- **THE PROBLEM**
Copy the lines below exactly. Start at the first and finish with the line containing "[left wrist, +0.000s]".

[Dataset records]
____________

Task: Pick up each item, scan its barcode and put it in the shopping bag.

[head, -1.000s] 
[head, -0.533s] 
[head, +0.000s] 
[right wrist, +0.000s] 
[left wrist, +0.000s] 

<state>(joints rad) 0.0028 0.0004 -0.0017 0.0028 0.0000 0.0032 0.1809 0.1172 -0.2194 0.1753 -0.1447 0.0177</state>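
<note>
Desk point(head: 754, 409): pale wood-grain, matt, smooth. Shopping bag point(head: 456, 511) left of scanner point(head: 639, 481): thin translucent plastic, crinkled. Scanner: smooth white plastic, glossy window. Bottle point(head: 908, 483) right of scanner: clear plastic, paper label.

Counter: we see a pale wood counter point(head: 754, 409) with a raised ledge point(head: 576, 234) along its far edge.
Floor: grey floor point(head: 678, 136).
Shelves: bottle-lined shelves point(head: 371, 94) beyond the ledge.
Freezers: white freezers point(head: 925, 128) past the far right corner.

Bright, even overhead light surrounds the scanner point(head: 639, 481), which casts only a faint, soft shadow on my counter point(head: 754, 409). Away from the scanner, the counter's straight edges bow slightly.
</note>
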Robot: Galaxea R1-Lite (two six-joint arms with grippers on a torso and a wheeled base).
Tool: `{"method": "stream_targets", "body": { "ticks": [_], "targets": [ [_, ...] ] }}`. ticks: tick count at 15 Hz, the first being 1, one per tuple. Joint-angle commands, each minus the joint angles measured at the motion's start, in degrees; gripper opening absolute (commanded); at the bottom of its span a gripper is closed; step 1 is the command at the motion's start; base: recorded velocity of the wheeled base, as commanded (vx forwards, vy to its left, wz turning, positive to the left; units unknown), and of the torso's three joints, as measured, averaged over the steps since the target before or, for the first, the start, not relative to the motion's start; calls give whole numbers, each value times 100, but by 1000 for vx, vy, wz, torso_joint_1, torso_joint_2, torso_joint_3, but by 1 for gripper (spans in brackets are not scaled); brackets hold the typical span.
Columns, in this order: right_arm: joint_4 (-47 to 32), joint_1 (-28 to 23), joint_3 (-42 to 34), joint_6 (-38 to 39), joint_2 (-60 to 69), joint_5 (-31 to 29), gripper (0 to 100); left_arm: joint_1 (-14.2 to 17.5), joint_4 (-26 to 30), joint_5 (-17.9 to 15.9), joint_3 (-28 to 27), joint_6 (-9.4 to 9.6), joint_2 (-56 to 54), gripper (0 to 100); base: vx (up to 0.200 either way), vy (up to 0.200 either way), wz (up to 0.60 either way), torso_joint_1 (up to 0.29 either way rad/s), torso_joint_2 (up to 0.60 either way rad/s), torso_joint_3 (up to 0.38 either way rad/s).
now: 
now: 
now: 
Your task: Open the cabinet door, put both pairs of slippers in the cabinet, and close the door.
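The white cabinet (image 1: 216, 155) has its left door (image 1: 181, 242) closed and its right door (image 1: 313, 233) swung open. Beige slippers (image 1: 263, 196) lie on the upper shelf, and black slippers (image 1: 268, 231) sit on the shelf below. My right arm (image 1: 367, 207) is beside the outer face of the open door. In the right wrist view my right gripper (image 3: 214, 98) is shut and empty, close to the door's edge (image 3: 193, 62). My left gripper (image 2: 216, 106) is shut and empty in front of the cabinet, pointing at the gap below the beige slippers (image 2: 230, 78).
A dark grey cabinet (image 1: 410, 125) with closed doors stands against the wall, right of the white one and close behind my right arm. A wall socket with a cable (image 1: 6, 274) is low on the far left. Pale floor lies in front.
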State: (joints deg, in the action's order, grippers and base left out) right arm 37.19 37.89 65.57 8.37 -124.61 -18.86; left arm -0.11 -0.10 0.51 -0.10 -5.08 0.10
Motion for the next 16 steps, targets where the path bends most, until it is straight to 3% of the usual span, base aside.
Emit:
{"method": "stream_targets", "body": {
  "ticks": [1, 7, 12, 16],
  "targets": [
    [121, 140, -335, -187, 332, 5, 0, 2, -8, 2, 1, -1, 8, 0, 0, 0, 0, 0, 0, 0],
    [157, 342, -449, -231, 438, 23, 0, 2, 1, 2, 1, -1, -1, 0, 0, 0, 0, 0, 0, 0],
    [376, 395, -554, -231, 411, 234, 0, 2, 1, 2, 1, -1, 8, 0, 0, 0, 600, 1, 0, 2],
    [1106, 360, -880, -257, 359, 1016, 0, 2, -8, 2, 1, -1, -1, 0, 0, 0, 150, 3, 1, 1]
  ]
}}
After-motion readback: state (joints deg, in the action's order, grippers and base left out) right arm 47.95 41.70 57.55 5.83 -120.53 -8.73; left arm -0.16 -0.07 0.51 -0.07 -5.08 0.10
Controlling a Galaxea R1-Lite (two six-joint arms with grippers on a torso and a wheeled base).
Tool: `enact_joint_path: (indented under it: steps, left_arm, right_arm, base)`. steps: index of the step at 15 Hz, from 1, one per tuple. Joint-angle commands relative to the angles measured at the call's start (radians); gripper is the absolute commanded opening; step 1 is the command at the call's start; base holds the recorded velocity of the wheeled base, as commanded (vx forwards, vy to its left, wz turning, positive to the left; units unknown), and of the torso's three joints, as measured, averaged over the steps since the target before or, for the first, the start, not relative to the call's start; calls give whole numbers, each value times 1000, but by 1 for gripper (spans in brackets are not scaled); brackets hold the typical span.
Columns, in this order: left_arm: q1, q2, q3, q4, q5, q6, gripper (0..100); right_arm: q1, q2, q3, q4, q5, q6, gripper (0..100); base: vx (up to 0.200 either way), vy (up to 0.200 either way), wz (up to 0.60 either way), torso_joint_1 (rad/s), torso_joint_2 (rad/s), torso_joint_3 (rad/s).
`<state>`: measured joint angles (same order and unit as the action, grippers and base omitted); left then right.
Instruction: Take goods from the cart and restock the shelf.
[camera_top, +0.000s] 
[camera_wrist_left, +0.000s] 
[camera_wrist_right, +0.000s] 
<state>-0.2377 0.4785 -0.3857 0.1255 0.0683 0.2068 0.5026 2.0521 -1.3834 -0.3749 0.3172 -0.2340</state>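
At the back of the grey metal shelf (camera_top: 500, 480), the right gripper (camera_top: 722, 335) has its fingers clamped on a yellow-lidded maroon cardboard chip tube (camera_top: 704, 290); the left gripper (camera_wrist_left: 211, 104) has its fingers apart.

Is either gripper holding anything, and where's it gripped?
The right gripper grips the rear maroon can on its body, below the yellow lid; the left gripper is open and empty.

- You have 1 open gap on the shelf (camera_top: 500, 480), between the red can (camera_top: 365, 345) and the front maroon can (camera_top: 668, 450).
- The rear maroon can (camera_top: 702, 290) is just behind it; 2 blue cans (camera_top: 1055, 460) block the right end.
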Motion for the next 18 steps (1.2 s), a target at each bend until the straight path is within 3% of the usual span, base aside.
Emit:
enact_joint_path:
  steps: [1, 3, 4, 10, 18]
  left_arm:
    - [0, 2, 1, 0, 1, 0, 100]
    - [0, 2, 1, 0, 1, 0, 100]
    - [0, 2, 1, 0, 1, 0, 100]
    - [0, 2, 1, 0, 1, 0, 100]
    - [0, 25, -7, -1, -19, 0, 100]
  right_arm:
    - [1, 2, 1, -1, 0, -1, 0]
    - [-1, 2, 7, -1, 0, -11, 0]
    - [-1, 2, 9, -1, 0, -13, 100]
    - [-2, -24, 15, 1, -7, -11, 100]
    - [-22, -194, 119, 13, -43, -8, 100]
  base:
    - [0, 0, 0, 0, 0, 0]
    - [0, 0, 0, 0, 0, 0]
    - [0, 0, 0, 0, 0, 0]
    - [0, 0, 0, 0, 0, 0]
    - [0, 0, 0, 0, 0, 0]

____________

- **WRITTEN ANSWER**
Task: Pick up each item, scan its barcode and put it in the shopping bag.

[head, -1.000s] 
[head, -0.533s] 
[head, +0.000s] 
[right wrist, +0.000s] 
[left wrist, +0.000s] 

With the answer given, the exercise is closed.